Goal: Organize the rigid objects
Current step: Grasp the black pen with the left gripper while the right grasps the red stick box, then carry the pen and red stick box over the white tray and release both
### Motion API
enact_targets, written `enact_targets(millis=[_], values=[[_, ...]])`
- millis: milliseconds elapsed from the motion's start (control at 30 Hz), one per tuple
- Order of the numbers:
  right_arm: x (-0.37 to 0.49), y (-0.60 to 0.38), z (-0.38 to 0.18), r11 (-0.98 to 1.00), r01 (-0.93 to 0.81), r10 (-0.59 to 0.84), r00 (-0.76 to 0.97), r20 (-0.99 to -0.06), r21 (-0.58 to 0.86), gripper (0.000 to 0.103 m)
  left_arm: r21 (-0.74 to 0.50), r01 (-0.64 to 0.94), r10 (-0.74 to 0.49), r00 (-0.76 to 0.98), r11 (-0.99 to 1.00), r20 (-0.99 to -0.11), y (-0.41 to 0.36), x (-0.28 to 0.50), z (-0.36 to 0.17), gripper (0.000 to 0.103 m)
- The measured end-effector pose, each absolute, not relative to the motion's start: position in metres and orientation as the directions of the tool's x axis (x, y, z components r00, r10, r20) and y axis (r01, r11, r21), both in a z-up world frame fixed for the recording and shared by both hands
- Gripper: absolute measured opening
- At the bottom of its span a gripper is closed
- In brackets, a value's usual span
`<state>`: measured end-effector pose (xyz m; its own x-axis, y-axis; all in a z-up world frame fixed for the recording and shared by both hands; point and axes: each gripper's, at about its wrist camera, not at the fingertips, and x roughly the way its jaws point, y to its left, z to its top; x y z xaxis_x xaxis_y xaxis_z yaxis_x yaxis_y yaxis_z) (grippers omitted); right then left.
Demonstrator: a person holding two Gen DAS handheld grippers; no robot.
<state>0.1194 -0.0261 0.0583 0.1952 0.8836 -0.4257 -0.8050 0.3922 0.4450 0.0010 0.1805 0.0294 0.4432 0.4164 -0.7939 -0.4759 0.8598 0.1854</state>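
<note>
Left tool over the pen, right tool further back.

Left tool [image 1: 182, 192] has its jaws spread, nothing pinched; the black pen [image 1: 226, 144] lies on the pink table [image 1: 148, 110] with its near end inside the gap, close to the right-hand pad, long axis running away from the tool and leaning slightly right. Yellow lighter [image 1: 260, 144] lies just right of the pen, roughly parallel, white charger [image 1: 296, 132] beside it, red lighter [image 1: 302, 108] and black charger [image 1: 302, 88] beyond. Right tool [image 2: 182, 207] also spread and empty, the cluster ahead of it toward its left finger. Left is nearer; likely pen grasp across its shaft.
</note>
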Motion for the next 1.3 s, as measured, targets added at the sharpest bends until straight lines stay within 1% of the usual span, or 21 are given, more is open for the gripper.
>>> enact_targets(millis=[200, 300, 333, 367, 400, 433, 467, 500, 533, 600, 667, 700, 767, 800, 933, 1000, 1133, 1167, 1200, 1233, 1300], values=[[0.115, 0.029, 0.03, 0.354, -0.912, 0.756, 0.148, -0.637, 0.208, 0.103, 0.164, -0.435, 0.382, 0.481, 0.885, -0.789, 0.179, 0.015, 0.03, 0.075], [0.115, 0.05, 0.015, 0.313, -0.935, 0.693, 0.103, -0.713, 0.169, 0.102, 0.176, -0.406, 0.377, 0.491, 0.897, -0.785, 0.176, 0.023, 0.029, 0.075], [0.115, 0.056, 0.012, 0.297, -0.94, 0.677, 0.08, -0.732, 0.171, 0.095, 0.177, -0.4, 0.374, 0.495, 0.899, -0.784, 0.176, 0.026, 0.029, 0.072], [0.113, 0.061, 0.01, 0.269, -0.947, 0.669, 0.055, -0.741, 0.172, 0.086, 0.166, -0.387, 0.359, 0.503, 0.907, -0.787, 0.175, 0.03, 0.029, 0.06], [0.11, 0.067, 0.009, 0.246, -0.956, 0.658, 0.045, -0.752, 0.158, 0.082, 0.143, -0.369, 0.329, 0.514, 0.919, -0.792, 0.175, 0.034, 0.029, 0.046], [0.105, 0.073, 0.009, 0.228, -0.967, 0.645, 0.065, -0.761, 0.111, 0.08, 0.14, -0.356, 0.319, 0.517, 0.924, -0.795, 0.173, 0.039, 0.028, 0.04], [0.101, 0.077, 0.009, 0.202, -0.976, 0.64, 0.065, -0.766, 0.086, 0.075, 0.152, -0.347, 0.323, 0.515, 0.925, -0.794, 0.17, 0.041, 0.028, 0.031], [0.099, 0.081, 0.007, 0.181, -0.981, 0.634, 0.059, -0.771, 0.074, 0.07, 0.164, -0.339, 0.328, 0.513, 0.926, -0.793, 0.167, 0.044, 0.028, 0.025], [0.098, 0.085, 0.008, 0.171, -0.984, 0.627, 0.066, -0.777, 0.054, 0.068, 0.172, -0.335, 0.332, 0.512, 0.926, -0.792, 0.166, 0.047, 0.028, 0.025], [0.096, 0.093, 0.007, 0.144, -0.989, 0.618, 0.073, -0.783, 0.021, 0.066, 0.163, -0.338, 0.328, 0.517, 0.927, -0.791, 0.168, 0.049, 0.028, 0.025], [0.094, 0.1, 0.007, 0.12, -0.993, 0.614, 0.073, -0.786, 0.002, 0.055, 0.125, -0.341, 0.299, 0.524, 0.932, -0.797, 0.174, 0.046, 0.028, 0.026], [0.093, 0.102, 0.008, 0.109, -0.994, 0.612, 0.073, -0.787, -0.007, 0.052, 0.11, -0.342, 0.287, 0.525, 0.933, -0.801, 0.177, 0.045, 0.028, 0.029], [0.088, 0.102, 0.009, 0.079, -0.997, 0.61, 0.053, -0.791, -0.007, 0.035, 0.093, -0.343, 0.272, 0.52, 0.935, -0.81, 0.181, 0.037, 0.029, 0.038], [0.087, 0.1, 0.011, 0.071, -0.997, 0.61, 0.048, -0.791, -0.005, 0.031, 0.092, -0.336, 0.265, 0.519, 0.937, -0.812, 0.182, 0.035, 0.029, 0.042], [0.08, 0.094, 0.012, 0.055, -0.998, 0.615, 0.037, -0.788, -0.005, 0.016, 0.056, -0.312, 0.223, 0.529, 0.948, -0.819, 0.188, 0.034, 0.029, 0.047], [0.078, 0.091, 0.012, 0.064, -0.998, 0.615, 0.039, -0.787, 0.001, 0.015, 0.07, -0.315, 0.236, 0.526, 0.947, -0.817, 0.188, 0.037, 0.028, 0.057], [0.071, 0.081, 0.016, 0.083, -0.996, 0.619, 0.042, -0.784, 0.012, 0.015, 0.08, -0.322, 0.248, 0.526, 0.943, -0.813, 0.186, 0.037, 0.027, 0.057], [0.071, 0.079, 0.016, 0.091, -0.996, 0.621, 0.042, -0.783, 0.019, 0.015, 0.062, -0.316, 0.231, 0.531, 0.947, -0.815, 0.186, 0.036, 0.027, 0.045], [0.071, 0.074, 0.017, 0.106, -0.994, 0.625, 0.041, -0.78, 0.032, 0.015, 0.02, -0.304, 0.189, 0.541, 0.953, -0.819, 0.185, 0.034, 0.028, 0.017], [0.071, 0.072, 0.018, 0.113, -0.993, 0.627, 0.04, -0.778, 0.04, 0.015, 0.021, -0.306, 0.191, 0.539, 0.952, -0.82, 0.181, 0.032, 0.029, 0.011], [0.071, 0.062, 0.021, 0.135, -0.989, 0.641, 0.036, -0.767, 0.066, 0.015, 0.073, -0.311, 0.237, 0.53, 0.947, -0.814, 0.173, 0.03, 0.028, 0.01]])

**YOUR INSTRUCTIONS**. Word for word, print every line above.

**EXERCISE SOLUTION**.
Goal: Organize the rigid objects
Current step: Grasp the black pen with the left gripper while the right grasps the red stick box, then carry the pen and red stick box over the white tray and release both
### Motion API
enact_targets, written `enact_targets(millis=[_], values=[[_, ...]])`
- millis: milliseconds elapsed from the motion's start (control at 30 Hz), one per tuple
- Order of the numbers:
  right_arm: x (-0.37 to 0.49), y (-0.60 to 0.38), z (-0.38 to 0.18), r11 (-0.98 to 1.00), r01 (-0.93 to 0.81), r10 (-0.59 to 0.84), r00 (-0.76 to 0.97), r20 (-0.99 to -0.06), r21 (-0.58 to 0.86), gripper (0.000 to 0.103 m)
  left_arm: r21 (-0.74 to 0.50), r01 (-0.64 to 0.94), r10 (-0.74 to 0.49), r00 (-0.76 to 0.98), r11 (-0.99 to 1.00), r20 (-0.99 to -0.11), y (-0.41 to 0.36), x (-0.28 to 0.50), z (-0.36 to 0.17), gripper (0.000 to 0.103 m)
- The measured end-effector pose, each absolute, not relative to the motion's start: position in metres and orientation as the directions of the tool's x axis (x, y, z components r00, r10, r20) and y axis (r01, r11, r21), both in a z-up world frame fixed for the recording and shared by both hands
- Gripper: absolute measured opening
- At the bottom of its span a gripper is closed
- In brackets, a value's usual span
`<state>`: measured end-effector pose (xyz m; its own x-axis, y-axis; all in a z-up world frame fixed for the recording and shared by both hands; point and axes: each gripper's, at about its wrist camera, not at the fingertips, and x roughly the way its jaws point, y to its left, z to its top; x y z xaxis_x xaxis_y xaxis_z yaxis_x yaxis_y yaxis_z) (grippers omitted); right then left.
Demonstrator: a person holding two Gen DAS handheld grippers; no robot.
<state>0.1194 -0.0261 0.0583 0.1952 0.8836 -0.4257 -0.8050 0.3922 0.4450 0.0010 0.1805 0.0294 0.4432 0.4164 -0.7939 -0.4759 0.8598 0.1854</state>
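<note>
Left tool over the pen, right tool further back.

Left tool [image 1: 182, 192] has its jaws spread, nothing pinched; the black pen [image 1: 226, 144] lies on the pink table [image 1: 148, 110] with its near end inside the gap, close to the right-hand pad, long axis running away from the tool and leaning slightly right. Yellow lighter [image 1: 260, 144] lies just right of the pen, roughly parallel, white charger [image 1: 296, 132] beside it, red lighter [image 1: 302, 108] and black charger [image 1: 302, 88] beyond. Right tool [image 2: 182, 207] also spread and empty, the cluster ahead of it toward its left finger. Left is nearer; likely pen grasp across its shaft.
</note>
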Motion for the next 1.3 s, as measured, targets added at the sharpest bends until straight lines stay within 1% of the usual span, or 21 are given, more is open for the gripper.
>>> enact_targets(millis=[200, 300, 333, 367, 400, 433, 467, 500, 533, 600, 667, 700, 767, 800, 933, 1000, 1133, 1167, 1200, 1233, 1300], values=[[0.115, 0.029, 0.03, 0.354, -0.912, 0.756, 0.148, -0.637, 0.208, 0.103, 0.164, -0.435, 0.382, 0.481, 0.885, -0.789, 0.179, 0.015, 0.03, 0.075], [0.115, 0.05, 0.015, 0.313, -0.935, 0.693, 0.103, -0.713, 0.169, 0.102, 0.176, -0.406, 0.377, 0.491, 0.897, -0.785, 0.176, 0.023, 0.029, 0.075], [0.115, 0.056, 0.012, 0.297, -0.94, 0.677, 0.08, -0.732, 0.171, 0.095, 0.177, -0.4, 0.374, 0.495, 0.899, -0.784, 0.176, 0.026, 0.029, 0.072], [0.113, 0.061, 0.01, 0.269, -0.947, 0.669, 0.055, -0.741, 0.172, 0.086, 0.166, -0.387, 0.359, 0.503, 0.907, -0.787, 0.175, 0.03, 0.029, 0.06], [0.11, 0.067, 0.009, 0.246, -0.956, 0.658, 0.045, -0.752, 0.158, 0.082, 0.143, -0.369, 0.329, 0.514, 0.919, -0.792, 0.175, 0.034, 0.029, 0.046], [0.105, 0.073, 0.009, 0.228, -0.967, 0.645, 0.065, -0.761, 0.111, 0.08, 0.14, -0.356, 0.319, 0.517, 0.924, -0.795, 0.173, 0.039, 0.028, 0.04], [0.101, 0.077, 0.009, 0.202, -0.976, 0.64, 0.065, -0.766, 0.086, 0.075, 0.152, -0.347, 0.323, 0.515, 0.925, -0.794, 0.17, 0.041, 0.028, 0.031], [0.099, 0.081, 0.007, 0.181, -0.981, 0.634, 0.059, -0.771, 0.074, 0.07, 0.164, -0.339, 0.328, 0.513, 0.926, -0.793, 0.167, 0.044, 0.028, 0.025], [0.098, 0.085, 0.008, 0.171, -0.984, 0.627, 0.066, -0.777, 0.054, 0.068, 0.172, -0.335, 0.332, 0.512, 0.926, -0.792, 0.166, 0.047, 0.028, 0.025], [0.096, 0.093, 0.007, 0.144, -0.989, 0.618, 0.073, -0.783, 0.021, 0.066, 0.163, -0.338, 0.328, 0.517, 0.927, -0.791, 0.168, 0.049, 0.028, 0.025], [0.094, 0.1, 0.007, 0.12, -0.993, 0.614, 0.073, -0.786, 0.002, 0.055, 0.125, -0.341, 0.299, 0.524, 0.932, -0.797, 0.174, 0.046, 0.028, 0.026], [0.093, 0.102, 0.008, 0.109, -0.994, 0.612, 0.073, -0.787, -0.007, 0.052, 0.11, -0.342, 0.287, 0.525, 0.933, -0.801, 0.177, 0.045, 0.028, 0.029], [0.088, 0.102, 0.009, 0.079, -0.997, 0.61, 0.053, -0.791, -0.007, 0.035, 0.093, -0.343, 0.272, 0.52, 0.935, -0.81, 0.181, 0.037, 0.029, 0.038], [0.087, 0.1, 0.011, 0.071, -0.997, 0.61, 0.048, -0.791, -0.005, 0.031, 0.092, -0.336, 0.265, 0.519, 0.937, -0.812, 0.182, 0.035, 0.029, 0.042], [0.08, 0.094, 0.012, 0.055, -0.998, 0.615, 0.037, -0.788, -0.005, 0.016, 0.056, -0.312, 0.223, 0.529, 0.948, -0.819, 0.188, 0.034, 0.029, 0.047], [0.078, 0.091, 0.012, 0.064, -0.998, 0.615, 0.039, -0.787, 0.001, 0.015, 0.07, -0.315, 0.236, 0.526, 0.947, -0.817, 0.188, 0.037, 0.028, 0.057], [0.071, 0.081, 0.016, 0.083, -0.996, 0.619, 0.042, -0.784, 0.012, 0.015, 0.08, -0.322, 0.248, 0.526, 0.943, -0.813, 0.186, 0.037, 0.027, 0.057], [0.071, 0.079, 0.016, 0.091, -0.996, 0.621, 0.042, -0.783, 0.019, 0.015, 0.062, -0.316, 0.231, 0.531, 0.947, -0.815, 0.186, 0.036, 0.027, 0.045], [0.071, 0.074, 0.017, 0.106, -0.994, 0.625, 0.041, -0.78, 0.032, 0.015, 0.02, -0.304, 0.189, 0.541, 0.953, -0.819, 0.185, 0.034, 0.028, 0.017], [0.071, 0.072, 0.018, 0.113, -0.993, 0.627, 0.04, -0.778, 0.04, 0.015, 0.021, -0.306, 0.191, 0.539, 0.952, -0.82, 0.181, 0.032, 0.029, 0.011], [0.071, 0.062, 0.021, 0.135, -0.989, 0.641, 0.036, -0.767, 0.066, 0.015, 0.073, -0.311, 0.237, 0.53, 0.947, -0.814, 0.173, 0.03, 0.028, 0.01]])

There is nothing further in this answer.